Ci sono cose che non si dovrebbero fare. Ci sono film che non si dovrebbero vedere in seconda serata mentre accarezzi i capelli della tua amica e mangi il cioccolato dell’uovo di Pasqua avanzato da sua figlia perché preferisce la frutta. Letter to Juliet non è proprio un film da premio Oscar ecco, ma c’è la tua Verona ripresa anche dagli occhi della tua amica che “gioca” a fare la filosofa-regista, c’è una bionda che nonostante Hollywood ha le bracciozze e scrive, almeno nel film, storie di persone e di incontri. Poi c’è il lui abbastanza biondo abbastanza banale e abbastanza antipatico per non avere un cavallo bianco, ma una Lancia, le vigne toscane e le regole dell’amore che non esistono. Ecco, abbastanza ovvio, ma c’è tutto. Crisi. L’ovvietà è però caricata dal quel potere di riuscire a toglierti per quell’ora e trentasette minuti dalla tua vita, inserendola bruscamente in anni passati, in ordine, nel futuro, nei sogni, nei pensieri sbagliati che non si dovrebbero fare mai.
E poi, ci sono i libri, e qui è tutta un’altra storia. Cioè, è la stessa, ma in scala di potenza dieci. Che si divorano in un lasso temporale che non ha lancette e ti tengono stretti a sé come la più morbosa delle relazioni. Perché ti scaraventano, e scaraventare qui è termine azzeccato, in una dimensione che non ha niente a che fare con il parallelo, ma, più precisamente, con uno specchio della vita che, guarda caso, è la tua. È una storia di ricomposizioni. Qualcosa che assomiglia al collage e poco a scrivere il tuo libro. Scrivere un libro o la storia della tua vita, se mai avessi la voglia o necessità di farlo, è qualcosa che ha che fare con il termine “difficilissimo” e “impresa titanica”. E allora in ogni libro che leggi trovi delle frasi che ti si rispecchiano dentro, le prendi, le citi e le tieni lì, dentro al tuo cuore, le leghi a tutte le altre e ricomponi i pezzi della tua vita. Ri-scrivere la tua vita attraverso le parole di altri è qualcosa che avviene, però, a tua insaputa. Perché, dicevamo, i libri hanno questo potere di scaraventarti in ambiente altro che non è il letto in cui leggi la domenica mattina, non è il sedile del treno che ti porta da un’anima all’altra, non è l’autobus che ti porta da un’istante quotidiano all’altro. Una sensazione che ti stordisce quando chiudi l’ultima pagina e torni ad ascoltare le tue lievi banalità che mormorano nella notte.
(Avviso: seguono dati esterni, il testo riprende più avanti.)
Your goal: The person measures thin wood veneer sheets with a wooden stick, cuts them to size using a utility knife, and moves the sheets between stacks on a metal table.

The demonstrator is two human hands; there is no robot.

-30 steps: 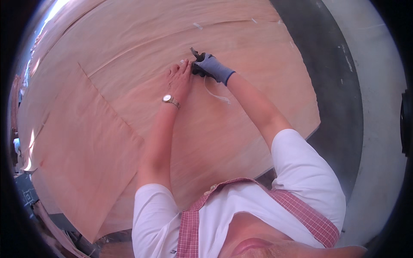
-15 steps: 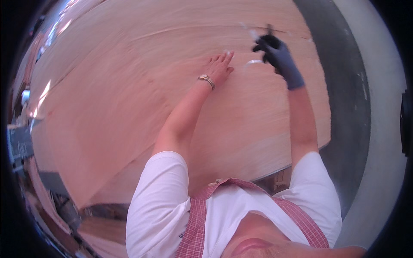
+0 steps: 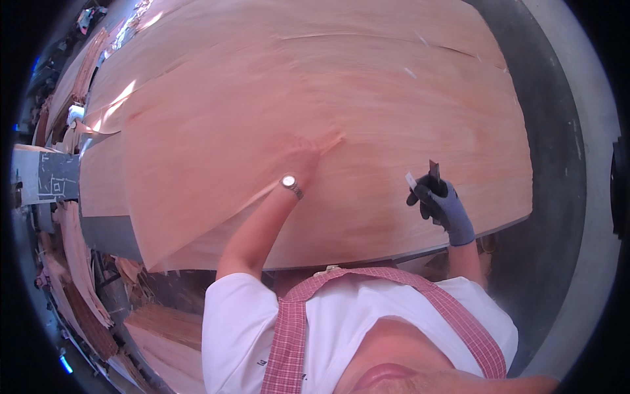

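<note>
Large thin sheets of pinkish wood veneer (image 3: 197, 151) lie overlapping in front of me. My left hand (image 3: 303, 156), bare with a watch (image 3: 289, 180) at the wrist, is at the slanting edge of the upper sheet. Motion smears its fingers, so their grip is unclear. Over the right part of the veneer, my right hand (image 3: 441, 205) wears a grey-blue glove with dark fingers. It is closed round a flat dark blade-like tool (image 3: 434, 171) that points away from me. A small white strip (image 3: 411, 180) sticks out beside its fingertips.
Short white strips (image 3: 410, 72) lie on the far veneer, near a long dark seam (image 3: 367, 35). At the left are a grey marked metal part (image 3: 59, 177) and stacked veneer (image 3: 82, 262). A wood stack (image 3: 167, 335) stands low on the near left. Grey floor (image 3: 551, 131) runs along the right.
Both hands have come nearer to me, the left also moving leftward. The right still holds the dark tool and white strip. The view has shifted, showing more of the left side.
</note>
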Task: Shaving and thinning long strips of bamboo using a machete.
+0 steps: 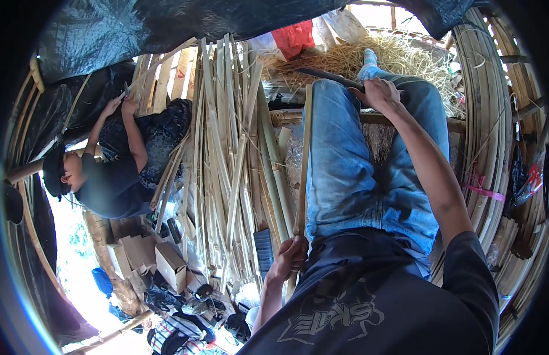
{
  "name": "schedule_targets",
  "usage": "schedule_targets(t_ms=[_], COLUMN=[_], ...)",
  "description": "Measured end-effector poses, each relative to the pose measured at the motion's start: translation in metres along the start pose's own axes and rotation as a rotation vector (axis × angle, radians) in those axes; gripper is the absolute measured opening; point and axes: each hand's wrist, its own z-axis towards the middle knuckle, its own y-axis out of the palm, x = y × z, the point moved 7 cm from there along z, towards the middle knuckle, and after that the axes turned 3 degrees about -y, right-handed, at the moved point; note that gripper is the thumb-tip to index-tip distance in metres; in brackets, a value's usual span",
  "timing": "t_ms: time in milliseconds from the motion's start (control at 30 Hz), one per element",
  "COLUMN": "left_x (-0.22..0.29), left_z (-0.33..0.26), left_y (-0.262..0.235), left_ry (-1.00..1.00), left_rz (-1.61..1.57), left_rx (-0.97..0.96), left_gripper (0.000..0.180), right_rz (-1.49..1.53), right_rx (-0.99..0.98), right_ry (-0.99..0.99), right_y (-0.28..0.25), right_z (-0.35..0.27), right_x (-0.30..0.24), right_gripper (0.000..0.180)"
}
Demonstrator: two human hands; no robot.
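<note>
My left hand (291, 255) is closed around the lower part of a long bamboo strip (304, 171), close to my left hip. The strip runs away from me along the outside of my left thigh, its far end beside my knee. Over my knees, my right hand (381, 94) grips a large knife by its handle, which is mostly hidden. The knife's dark blade (322, 74) points left, across my left knee and near the strip's far end.
Many split bamboo strips (218, 148) lie to my left, and a tied bamboo bundle (478, 118) stands at right. Straw shavings (422, 62) are heaped beyond my feet. A co-worker (117, 177) sits at left, hands on a thin strip. Cardboard boxes (171, 266) stand lower left.
</note>
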Motion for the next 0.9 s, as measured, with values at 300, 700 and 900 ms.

Un po’ come andare in vacanza. Ma è una cosa che non si dovrebbe fare, forse, prendersi una vacanza dalla vita. Io lo faccio fin troppo spesso, però.
È ora che lei torni a casa a dormire.
Cosa c’entra che ora è, sono mica una bambina.
Non è questione di ore, è una questione di luce.
Che cavolo dice?
È la luce giusta per tornare a casa, è fatta apposta per quello.
La luce?
Non c’è luce migliore per sentirsi puliti. Andiamo.